_PROMPT_
Print the lines in the listing below that fall between the line with "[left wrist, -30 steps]" and the line with "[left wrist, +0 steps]", those two lines included, exactly as they stand and with nothing else.

▬▬▬

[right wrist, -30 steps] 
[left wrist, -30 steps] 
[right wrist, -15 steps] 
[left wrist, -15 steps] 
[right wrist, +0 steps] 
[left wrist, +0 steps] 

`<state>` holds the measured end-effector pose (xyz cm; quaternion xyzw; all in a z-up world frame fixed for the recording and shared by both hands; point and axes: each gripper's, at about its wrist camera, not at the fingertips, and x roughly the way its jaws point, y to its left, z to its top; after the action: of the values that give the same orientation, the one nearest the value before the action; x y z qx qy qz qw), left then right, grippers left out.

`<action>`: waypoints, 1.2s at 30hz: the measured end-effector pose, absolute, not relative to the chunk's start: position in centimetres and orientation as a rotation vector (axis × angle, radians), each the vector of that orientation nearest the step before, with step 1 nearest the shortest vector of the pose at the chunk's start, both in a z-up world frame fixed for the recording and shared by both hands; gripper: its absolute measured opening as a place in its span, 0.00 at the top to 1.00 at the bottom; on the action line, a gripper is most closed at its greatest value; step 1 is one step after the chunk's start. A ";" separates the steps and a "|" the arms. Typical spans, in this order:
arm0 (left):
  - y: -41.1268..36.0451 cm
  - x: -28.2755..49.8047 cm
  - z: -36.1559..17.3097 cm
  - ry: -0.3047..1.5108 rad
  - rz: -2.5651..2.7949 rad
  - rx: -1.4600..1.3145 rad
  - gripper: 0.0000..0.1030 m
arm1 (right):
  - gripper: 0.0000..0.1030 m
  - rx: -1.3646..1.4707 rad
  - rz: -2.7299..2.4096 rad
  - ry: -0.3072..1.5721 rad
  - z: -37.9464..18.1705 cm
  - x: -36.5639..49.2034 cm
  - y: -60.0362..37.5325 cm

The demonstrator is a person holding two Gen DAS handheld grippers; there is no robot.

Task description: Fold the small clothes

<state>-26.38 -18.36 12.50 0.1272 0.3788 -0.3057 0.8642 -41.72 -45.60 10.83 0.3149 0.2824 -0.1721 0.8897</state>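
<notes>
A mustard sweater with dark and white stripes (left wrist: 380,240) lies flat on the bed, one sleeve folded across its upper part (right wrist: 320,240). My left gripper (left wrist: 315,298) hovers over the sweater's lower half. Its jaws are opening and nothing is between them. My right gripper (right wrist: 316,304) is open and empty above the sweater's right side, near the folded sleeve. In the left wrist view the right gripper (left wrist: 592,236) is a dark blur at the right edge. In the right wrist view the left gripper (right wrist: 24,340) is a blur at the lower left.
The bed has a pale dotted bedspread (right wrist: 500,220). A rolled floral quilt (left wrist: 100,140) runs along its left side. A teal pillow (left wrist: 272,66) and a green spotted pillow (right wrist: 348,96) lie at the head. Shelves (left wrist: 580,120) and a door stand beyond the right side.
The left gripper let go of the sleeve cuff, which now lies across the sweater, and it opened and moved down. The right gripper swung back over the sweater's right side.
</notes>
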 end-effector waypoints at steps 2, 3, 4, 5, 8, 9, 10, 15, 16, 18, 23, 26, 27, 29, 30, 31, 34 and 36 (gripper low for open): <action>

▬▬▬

_RESULT FOR THIS EXERCISE_
[left wrist, -30 steps] 
[right wrist, -15 steps] 
[left wrist, -15 steps] 
[right wrist, +0 steps] 
[left wrist, +0 steps] 

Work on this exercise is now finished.